Yup, its in New Minas across from the Harvey's / Swiss Chalet......again, the price of gas makes going there fun for the average person and again, you are taking your life in your hands on that freakin highway. There was a rumour that a BP was going to open behind the Husky on the 4 way intersection in Greenwood......but instead the openned just what they area needed......a shopper's drug mart   YAY !!!

Oh and did i forget the apple blossom festival and the Kingston Steer BBQ ?

Fun stuff


----------



## Celticgirl (10 Aug 2008)

CDN Aviator said:
			
		

> Oh and lets not forget the wonderful choice of hotels when you are on your HHT
> 
> The Aurora Inn........If "best western" ever came down to see what they put their name to, the would take out a full page apology in the local newspaper



Is that the one by the Tim's right off the highway? I had dinner there once...it was nice. 



			
				CDN Aviator said:
			
		

> Yup, its in New Minas across from the Harvey's / Swiss Chalet......again, the price of gas makes going there fun for the average person and again, you are taking your life in your hands on that freakin highway.
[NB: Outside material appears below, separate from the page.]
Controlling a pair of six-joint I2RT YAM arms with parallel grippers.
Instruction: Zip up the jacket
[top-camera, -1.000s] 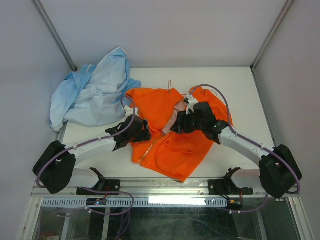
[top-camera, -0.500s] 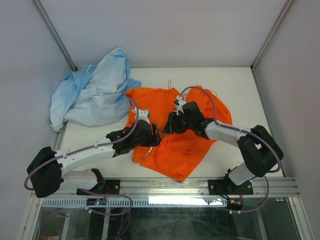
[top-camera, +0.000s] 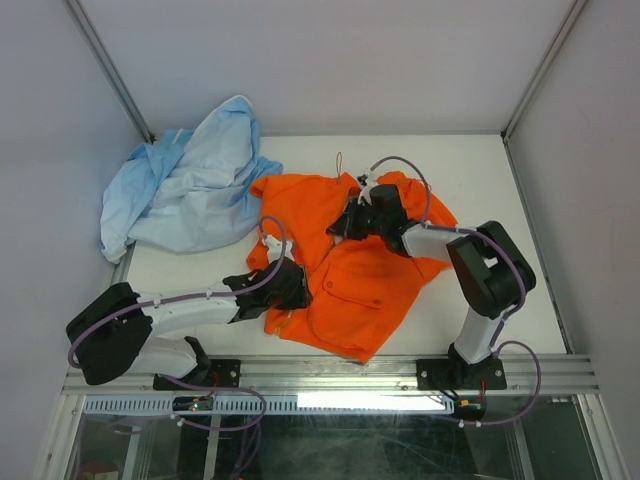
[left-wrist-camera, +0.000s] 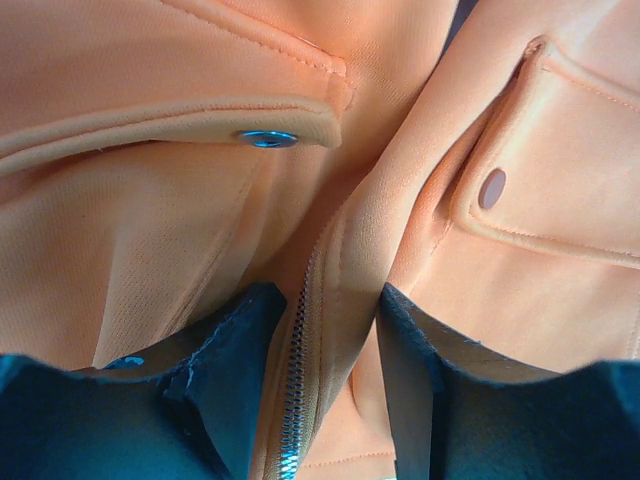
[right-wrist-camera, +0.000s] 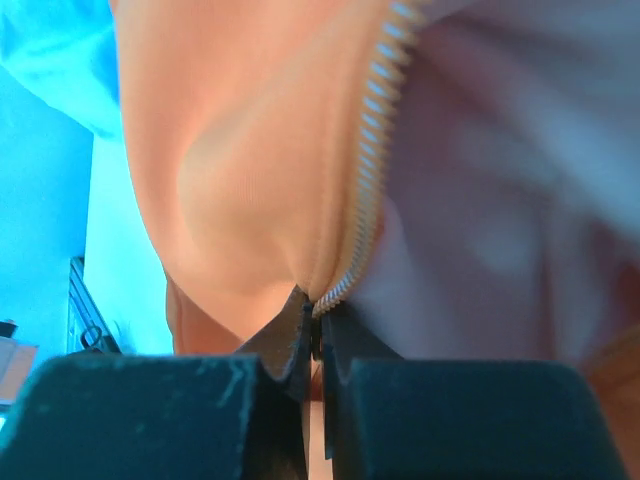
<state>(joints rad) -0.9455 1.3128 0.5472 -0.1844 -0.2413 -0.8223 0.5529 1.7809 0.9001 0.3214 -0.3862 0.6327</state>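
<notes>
The orange jacket (top-camera: 345, 270) lies flat mid-table, patch pocket (top-camera: 362, 287) facing up. My left gripper (top-camera: 295, 283) rests on its lower front edge. In the left wrist view that gripper (left-wrist-camera: 332, 295) stands open astride a raised fold carrying the zipper (left-wrist-camera: 293, 400); the fold touches both fingers at the tips. My right gripper (top-camera: 345, 222) sits at the upper front, near the collar. There the right gripper (right-wrist-camera: 318, 305) is shut, pinching the zipper edge (right-wrist-camera: 368, 170) where orange fabric meets the pale lining (right-wrist-camera: 500, 180).
A light blue garment (top-camera: 190, 190) is heaped at the back left, touching the jacket's shoulder. A metal snap (left-wrist-camera: 268, 138) and a pink snap (left-wrist-camera: 492, 187) show on the flaps ahead of the left gripper. The table's front rail (top-camera: 330, 375) runs below the hem.
My right gripper went from open to shut and moved up toward the collar. My left gripper slid toward the hem and its jaws narrowed. The pale lining showing at the jacket's front is now covered.
</notes>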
I was about to correct you, but you saw the error.   BP reminds me of the cinemas in New Minas...dinner and a movie. Greenwood does also have the Zedex as well...gotta love the Zedex!!


----------



## Celticgirl (10 Aug 2008)

CDN Aviator said:
			
		

> Oh and did i forget the apple blossom festival and the Kingston Steer BBQ ?
> 
> Fun stuff



Yes, and you neglected to mention the pumpkin people! Come on, now...don't make me get out my pictures!!  ;D


----------



## aesop081 (10 Aug 2008)

Celticgirl said:
			
		

> Is that the one by the Tim's right off the highway? I had dinner there once...it was nice.



Try staying there for a night and get back to me......



> Greenwood does also have the Zedex as well...gotta love the Zedex!!



Oh yes the Zedex theatre. I hope you are not counting on that to make the area look good. At least its brand new.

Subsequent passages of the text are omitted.